ISLAMABAD -The international market is predicted to run short of gas this winter due to the Russia-Ukraine conflict. The standoff will also have its trickle-down effect on Pakistan needing practical steps at the government level to avoid braving a harsh winter, reported WealthPK.

Muhammad Farrukh, Section Officer at the Ministry of Energy and Power Division, told WealthPK that there were two major reasons for the winter gas shortage. The first reason is that Pakistan avoided purchasing expensive gas from the global spot markets, while the second reason is the natural gas reserves which have been depleting at a rate of around 9% per year over the last few decades. According to the Federal Reserve Economic data, lack of gas in the international market has resulted in an almost three-time increase in the price of LNG (liquefied natural gas) from $14 per MMBtu in July 2021 to $41 per MMBtu in July 2022.

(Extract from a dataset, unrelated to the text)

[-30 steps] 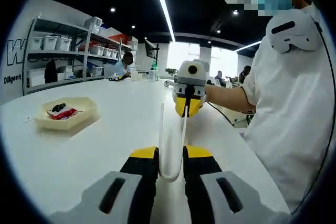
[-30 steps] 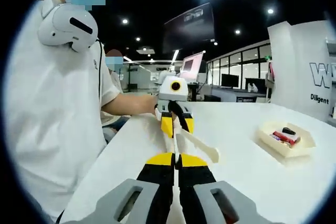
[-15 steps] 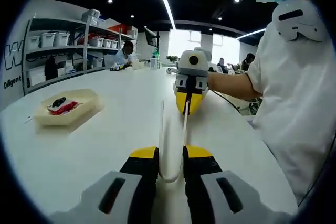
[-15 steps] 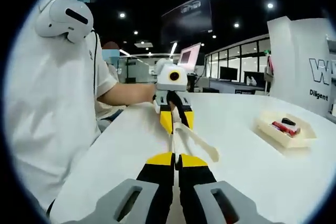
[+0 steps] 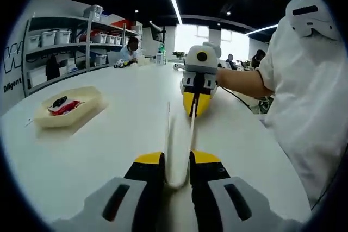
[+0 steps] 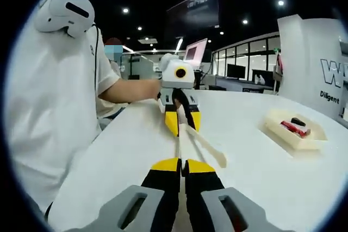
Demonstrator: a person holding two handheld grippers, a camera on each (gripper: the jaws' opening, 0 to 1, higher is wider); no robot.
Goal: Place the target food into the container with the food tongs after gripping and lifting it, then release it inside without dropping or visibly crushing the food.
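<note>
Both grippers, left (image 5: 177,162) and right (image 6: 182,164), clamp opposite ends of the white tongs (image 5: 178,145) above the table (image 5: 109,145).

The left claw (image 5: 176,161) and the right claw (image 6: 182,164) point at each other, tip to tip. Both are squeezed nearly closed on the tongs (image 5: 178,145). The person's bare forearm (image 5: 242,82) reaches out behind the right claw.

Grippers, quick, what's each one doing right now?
Left gripper: shut on the looped end of the white food tongs.
Right gripper: shut on one arm of the tongs; the other arm splays free.
</note>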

Since the LNG price was too high at that time, Pakistan was unable to afford it. As a result, it did not make a spot purchase for July in June 2022. In order to meet its energy needs, Pakistan imports some LNG under long-term contracts with Qatar, while some LNG is imported through spot purchasing. According to a document available with WealthPK, a 15-year agreement signed with Qatar in 2016 allowed Pakistan to import up to 3.75 million metric tons of LNG at a cost equivalent to 13.37 percent of Brent, which is a major step towards addressing the energy shortages. According to the Ministry of Energy and Power Division, Pakistan signed a contract in 2021 for 3 million metric tons of LNG at a price of 10.2 percent of Brent oil.

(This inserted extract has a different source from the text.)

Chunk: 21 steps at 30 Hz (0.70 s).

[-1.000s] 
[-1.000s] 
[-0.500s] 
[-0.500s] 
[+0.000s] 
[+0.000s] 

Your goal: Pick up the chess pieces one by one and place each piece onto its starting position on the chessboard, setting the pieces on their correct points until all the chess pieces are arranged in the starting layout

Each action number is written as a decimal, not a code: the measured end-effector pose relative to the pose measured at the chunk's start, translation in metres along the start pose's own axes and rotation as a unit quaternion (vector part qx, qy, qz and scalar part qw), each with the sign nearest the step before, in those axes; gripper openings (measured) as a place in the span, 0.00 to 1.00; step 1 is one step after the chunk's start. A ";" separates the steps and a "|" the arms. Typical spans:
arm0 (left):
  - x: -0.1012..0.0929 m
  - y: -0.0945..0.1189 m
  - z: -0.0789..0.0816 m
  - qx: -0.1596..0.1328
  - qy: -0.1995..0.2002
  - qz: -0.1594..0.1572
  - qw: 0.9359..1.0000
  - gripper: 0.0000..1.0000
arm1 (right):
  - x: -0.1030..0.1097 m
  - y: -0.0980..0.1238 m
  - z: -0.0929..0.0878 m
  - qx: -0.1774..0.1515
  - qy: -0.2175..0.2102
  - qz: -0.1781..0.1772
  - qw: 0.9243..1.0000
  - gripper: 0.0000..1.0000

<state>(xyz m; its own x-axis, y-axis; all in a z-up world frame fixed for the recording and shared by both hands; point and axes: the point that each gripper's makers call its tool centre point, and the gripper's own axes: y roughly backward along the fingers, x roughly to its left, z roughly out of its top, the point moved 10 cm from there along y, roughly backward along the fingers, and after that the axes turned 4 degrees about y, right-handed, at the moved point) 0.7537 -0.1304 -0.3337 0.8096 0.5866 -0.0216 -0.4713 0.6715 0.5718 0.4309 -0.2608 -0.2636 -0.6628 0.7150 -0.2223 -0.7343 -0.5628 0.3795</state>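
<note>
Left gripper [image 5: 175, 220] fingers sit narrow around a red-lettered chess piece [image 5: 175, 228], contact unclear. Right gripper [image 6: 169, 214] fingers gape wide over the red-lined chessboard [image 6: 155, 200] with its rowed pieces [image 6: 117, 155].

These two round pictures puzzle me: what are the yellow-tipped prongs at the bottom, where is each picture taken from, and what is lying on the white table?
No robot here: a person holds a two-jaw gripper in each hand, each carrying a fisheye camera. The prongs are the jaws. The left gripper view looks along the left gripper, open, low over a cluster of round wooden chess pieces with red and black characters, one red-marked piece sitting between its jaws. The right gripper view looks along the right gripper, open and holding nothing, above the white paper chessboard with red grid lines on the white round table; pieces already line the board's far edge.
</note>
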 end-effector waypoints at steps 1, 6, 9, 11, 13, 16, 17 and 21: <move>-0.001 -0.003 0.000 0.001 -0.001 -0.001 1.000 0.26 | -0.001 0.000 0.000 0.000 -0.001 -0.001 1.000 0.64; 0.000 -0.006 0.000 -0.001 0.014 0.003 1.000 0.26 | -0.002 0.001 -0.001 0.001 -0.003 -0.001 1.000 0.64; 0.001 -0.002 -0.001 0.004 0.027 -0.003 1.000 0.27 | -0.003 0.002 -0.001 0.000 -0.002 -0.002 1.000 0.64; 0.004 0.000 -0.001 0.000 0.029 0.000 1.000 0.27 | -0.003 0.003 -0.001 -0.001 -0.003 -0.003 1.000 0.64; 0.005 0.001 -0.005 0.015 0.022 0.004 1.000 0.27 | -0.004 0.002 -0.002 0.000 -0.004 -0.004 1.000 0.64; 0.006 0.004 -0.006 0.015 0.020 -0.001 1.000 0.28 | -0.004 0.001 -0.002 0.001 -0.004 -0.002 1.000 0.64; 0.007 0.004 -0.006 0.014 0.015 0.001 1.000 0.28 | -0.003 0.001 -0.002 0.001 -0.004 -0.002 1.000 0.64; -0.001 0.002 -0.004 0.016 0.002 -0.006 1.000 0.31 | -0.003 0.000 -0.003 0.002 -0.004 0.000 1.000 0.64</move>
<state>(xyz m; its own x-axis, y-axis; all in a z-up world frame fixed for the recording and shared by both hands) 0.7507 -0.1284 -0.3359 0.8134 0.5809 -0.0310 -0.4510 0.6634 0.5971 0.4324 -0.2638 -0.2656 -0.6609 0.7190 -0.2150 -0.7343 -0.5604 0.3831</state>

Around 23 percent of natural gas consumption is met through LNG, showing how critical it is for the country. The LNG sector contributes significantly to power generation. From July to April 2022, according to the Pakistan Economic Survey 2021-22, the contribution of RLNG to the electricity installed capacity had increased to 23.8 percent (9,884 MW) of the total power installed capacity. According to the survey, around 64.3 percent (555mmcfd) of the total imported LNG is consumed by the power sector. The general industry is the second largest consumer of LNG, with 225mmcfd (27 percent) of the total imported LNG consumed by this sector. The short-term solution for Pakistan is to negotiate with Qatar and sign a contract for a specified period of time. As a result, spot purchases of LNG will be avoided, and the cost of doing so will be much lower. The long-term solution is a shift toward renewable energy which will help reduce dependence on imported LNG.